Se supone que en algún momento me iré de vacaciones y me han preguntado si esta columna seguiría publicándose cuando ello ocurra. La respuesta no la sé, pero la pregunta despertó en mí inquietudes que tienen que ver con la razón misma por la que se escribe diariamente. Con los años he comprendido que en un país donde la prensa se desenvuelve con tantos miedos y limitaciones, por la falta de institucionalidad y los compromisos con los poderes fácticos, la utilidad de una columna diaria de opinión se compara con la del correo e Inespre, con lo que no haría falta mencionar otras momias inofensivas pero costosas de la burocracia estatal como el Idecoop, la ODC y el Instituto de la Aguja.
A la larga lista habría que agregar las incontables superintendencias, que van desde la salud, donde no se cura nada, a la de energía, donde existe de todo menos eso, y, por supuesto, a las comisiones del Congreso que existen por montones y dan buenos titulares aunque no resuelven absolutamente nada. Aún recuerdo aquella, designada por el Presidente en la administración anterior, a la que se le asignó revisar ese adefesio monumental de una hoja llamada “receta única” que dejó pasar meses sin responder su encargo, y por la que esperaron cientos de miles de pacientes de la inseguridad social.
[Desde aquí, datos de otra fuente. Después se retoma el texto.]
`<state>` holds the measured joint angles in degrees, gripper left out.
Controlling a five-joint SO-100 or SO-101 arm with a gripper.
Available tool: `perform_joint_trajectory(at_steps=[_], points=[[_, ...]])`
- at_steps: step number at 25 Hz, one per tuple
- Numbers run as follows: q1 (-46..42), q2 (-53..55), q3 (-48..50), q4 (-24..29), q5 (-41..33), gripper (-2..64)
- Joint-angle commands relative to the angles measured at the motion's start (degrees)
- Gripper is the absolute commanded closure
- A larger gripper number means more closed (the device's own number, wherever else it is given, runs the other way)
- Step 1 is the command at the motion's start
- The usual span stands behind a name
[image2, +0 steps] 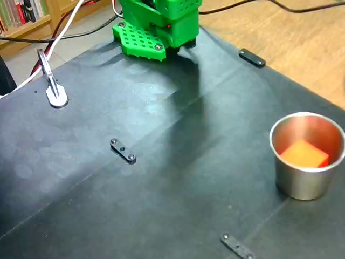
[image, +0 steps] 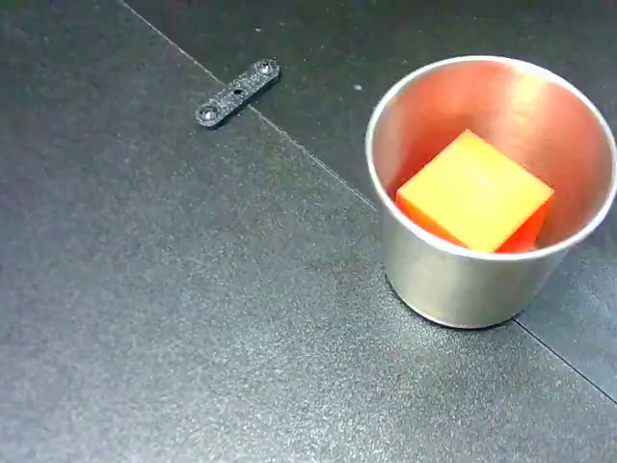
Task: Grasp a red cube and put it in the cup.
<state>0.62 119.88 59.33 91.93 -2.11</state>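
You have a dark mat [image: 193, 338] filling nearly the whole frame in both fixed views, with a thin seam running diagonally from the upper left toward the lower right. At the top centre of a fixed view sits the green arm base [image2: 159, 24], with its perforated foot resting on the mat's far edge; black and white cables trail off to the upper left. You cannot see the gripper in either view, so you cannot tell how its fingers stand.

The cup [image: 463, 280] stands upright at the right of the frame in both fixed views, its base on the seam line. The red cube [image: 475, 191] lies inside the cup, tilted, one corner down against the wall; its top face looks orange-yellow in the light, and the steel inner wall picks up a reddish glow.

A silver clamp [image2: 53, 86] stands at the left edge of the mat, upper left of that fixed view. Small black brackets [image: 237, 93] lie flat on the seams: one in the upper left of the closer view, others scattered in the wider one.
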Motion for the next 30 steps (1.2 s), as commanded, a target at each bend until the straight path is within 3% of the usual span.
perform_joint_trajectory(at_steps=[1, 10, 30], points=[[-0.44, 3.87, -0.35, 1.32, -0.44, 40.1], [-0.44, 9.05, -0.35, 7.12, -0.44, 40.1], [-0.35, 9.05, -0.35, 7.21, -0.53, 40.1]])
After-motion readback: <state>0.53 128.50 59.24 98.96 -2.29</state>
A juzgar por los resultados, una columna diaria es tan inútil como lo parecen casi siempre los gobiernos municipales y que nadie se dé por ofendido porque probablemente frente a ciertas necesidades ciudadanas poco se perdería sin ambos. En fin, la importancia de una columna de opinión es similar a las cumbres presidenciales, a excepción de aquellas a las asistían los Chávez y el rey de España, por aquello del “¿por qué no te callas?”, que les dieron por una vez cierta dimensión histórica. Naturalmente, hay otras inutilidades similares, como sería la oposición, las tertulias políticas, los conciertos de rap y las ferias del libro.